#### [What you are asked to do]
Wherever the string "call" turns up in the data, copy the whole line.
=== Section Start ===
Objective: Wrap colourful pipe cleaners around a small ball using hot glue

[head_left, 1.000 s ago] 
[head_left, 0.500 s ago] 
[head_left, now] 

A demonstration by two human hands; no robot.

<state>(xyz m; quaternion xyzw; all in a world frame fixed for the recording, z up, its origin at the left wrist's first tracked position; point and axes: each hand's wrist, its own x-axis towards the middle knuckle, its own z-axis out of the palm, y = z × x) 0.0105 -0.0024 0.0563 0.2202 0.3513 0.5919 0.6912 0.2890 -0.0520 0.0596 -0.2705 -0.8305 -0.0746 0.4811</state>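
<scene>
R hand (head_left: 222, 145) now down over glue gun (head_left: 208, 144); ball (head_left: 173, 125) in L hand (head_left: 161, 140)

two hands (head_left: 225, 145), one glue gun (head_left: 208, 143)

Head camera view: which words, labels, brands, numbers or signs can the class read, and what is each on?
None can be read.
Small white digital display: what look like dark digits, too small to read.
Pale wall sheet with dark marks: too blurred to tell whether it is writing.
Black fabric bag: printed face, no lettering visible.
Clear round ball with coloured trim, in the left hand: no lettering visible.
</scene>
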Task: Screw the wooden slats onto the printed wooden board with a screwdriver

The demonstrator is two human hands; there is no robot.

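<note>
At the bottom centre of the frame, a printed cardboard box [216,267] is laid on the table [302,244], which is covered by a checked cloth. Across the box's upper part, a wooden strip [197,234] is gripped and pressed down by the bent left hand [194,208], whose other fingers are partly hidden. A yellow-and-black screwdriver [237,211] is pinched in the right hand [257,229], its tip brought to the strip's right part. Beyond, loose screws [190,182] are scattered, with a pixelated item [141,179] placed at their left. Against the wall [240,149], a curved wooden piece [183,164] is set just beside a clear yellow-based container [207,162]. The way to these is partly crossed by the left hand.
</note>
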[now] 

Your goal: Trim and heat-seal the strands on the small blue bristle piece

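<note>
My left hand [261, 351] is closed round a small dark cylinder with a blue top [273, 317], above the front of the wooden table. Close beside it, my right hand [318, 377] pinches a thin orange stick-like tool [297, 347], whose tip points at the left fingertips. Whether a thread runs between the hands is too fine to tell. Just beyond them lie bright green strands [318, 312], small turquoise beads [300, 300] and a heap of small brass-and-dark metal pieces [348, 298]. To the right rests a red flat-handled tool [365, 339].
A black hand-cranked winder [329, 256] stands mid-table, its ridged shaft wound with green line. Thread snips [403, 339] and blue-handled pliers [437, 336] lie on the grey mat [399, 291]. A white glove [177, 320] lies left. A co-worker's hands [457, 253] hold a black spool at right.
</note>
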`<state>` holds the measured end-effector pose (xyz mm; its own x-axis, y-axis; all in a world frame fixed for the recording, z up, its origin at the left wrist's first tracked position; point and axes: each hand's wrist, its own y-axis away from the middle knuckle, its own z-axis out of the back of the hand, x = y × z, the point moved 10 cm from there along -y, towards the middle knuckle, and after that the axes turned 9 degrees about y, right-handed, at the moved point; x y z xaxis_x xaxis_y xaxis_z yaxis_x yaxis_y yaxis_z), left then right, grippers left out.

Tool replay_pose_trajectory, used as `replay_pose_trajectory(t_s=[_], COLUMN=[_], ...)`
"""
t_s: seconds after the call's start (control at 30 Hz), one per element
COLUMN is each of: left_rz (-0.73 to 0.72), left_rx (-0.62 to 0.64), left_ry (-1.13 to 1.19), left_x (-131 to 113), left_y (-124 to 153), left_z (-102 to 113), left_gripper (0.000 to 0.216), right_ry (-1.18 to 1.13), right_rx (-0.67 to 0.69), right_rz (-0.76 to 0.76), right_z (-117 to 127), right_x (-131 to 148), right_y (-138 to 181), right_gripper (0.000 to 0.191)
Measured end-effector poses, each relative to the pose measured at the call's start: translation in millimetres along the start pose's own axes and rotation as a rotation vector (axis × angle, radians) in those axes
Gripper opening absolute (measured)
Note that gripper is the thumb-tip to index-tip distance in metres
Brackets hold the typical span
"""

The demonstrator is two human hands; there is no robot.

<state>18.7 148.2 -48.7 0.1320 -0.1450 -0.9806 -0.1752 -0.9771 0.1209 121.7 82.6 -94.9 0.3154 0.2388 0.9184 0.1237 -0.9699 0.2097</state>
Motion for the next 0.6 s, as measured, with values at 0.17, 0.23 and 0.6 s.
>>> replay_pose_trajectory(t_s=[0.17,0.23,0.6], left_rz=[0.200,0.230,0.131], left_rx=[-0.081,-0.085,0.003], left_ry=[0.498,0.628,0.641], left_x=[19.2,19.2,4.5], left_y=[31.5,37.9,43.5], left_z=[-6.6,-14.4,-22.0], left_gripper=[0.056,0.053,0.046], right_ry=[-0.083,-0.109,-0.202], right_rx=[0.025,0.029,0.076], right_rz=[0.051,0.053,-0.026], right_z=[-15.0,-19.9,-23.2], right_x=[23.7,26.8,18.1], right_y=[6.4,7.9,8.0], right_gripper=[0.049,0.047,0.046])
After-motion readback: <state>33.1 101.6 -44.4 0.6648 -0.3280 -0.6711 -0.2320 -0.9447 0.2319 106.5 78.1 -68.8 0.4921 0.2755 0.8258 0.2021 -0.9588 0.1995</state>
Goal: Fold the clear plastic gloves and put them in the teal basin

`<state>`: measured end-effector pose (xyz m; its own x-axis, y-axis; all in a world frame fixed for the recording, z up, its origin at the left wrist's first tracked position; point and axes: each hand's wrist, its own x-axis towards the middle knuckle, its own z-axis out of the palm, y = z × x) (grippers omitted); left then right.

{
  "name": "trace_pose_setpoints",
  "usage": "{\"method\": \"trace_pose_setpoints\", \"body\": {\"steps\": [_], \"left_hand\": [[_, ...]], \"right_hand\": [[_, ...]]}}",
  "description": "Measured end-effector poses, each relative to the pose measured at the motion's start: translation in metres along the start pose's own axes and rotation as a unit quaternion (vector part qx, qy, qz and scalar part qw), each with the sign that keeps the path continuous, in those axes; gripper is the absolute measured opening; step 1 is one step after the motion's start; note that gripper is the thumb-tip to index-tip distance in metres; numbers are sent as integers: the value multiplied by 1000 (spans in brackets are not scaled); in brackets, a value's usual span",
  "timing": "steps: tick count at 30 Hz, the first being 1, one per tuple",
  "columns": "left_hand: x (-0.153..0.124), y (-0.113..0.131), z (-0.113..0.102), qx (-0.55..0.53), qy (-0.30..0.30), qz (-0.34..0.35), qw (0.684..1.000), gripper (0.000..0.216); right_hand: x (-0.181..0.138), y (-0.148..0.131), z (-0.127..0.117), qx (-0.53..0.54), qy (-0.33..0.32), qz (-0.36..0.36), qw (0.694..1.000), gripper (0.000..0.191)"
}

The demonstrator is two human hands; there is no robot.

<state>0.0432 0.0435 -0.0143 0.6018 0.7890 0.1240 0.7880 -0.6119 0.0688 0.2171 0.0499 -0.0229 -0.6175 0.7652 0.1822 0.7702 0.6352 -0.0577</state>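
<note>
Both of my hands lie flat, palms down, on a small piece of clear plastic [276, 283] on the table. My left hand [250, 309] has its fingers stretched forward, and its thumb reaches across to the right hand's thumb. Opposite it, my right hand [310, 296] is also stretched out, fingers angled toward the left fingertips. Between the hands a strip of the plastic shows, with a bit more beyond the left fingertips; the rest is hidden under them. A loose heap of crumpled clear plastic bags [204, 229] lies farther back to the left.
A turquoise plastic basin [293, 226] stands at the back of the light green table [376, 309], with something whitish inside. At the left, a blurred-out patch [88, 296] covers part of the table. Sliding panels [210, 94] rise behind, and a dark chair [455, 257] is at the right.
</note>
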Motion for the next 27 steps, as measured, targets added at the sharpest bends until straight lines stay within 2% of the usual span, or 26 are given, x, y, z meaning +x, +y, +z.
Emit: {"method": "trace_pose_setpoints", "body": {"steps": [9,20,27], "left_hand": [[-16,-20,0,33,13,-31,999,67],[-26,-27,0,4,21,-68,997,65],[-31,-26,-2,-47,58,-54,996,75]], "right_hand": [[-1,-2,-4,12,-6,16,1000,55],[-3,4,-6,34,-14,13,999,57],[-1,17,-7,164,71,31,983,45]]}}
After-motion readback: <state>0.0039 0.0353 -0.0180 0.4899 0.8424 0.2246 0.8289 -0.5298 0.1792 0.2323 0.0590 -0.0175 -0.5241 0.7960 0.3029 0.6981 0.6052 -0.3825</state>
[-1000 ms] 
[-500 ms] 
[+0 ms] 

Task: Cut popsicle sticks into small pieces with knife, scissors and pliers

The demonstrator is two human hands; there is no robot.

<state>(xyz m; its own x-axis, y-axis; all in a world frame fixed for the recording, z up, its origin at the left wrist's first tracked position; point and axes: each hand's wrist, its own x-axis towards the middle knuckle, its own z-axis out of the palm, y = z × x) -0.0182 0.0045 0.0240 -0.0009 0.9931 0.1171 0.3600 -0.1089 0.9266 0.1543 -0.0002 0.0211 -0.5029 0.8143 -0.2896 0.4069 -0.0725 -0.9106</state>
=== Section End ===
#### [Exercise response]
t_s: seconds after the call's start (control at 30 Hz), one per element
Measured end-effector poses, each relative to the pose measured at the call's start: translation in millimetres along the start pose's own axes and rotation as a rotation vector (axis × angle, radians) in those axes

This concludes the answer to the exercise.